Modified toric code models with flux attachment from Hopf algebra gauge theory

TL;DR

This paper generalizes the toric code model by incorporating flux attachment via non-trivial R-matrices in Hopf algebra gauge theory, leading to new topological phenomena and particle permutation effects.

Contribution

It introduces a novel class of Hamiltonian models based on Hopf algebra gauge theories with non-trivial R-matrices, extending the toric code framework.

Findings

Non-commutative algebra of functions on the gauge group

Particle permutation depending on R-matrix

Flux attachment in Z_N gauge theory

Abstract

Kitaev's toric code is constructed using a finite gauge group from gauge theory. Such gauge theories can be generalized with the gauge group generalized to any finite-dimensional semisimple Hopf algebra. This also leads to generalizations of the toric code.

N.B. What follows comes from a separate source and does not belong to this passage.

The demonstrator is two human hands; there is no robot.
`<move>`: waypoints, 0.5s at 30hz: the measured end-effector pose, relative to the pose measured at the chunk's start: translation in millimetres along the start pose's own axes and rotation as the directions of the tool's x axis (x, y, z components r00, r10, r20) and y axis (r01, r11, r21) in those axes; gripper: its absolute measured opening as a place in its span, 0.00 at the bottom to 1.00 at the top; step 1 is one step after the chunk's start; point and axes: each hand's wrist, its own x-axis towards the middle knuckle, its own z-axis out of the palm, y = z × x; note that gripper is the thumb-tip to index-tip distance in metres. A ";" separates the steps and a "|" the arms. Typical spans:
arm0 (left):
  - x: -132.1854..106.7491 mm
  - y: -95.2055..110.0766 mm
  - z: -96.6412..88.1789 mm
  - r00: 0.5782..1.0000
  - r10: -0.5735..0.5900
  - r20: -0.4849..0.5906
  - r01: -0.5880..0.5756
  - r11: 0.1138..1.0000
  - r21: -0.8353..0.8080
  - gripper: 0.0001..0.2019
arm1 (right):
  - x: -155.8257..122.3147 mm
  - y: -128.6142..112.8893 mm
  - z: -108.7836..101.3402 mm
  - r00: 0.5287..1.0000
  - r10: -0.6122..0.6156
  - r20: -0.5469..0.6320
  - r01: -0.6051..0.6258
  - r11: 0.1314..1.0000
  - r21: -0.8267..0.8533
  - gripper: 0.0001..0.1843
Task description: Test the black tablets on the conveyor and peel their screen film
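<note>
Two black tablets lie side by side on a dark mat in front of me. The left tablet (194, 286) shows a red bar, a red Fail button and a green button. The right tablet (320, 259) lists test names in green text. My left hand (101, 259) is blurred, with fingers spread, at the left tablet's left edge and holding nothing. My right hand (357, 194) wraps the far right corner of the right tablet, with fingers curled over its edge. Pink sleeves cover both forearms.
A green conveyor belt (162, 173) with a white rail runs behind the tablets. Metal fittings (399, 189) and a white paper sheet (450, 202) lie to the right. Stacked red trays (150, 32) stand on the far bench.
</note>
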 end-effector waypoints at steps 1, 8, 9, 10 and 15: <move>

Here we consider the simple case where the gauge group is unchanged but furnished with a non-trivial quasitriangular structure (R-matrix), which modifies the construction of the gauge theory. This leads to some interesting phenomena; for example, the space of functions on the group becomes a non-commutative algebra. We also obtain simple Hamiltonian models generalizing the toric code, which are of the same overall topological type as the toric code, except that the various species of particles created by string operators in the model are permuted in a way that depends on the R-matrix. In the case of $\mathbb{Z}_{N}$ gauge theory, we find that the introduction of a non-trivial R-matrix amounts to flux attachment.